I found out the imbalance of GPU usages on my implementation.
def train(device, args):
torch.distributed.init_process_group(backend='nccl', rank=device, world_size=torch.cuda_device_count())
model_A = A()
model_B = B()
# Not gonna update A
model_A.to(device)
ckpt = torch.load(path)
model_A.load_state_dict(ckpt['model_state_dict '])
model_A = torch.nn.parallel.DIstributedDataParallel(model_A, device_ids=[device])
model_A.eval()
# Gonna update B
model_B.to(device)
model_B = torch.nn.parallel.DistributedDataParallel(model_B, device_ids=[device])
model_B.train()
if __name__ == '__main__':
args = argparse()
torch.multiprocessing.spawn(train, nprocs=torch.cuda.device_count(), args=(args, ))
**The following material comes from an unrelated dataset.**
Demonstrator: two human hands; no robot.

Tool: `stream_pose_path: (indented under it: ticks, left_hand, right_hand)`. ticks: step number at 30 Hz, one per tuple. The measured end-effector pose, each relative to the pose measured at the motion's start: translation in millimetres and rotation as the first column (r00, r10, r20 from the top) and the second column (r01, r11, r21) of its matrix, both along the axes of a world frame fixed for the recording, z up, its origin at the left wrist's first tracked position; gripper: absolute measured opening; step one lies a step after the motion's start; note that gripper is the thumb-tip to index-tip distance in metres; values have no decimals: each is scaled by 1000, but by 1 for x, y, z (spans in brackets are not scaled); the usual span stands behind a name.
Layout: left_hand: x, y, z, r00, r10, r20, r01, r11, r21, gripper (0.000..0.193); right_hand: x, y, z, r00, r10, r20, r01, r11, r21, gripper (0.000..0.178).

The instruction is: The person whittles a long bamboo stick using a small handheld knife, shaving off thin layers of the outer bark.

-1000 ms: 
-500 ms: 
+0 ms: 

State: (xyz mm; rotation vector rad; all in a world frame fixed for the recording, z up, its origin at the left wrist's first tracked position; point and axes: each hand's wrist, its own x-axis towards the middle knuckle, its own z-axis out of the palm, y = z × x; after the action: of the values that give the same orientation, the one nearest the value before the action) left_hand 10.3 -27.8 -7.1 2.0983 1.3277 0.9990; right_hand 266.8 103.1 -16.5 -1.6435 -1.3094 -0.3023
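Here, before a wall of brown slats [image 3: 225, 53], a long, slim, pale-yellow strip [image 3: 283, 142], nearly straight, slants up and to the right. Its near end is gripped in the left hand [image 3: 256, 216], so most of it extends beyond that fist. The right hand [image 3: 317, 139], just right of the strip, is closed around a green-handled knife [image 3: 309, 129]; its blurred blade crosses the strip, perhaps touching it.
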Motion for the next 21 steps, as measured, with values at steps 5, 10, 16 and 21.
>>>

I intend to load both models A and B on GPUs however,
GPU usage tells me only model_A is allocated on GPU:0 and not allocated on the other GPUs.
like below,
GPU 0: 7000MiB / 11019MiB (model A, B)
GPU 1: 4000MiB / 11019MiB (model B)
GPU 2: 4000MiB / 11019MiB (model B)
GPU 3: 4000MiB / 11019MiB (model B)
Please ask me free if you have any unclears.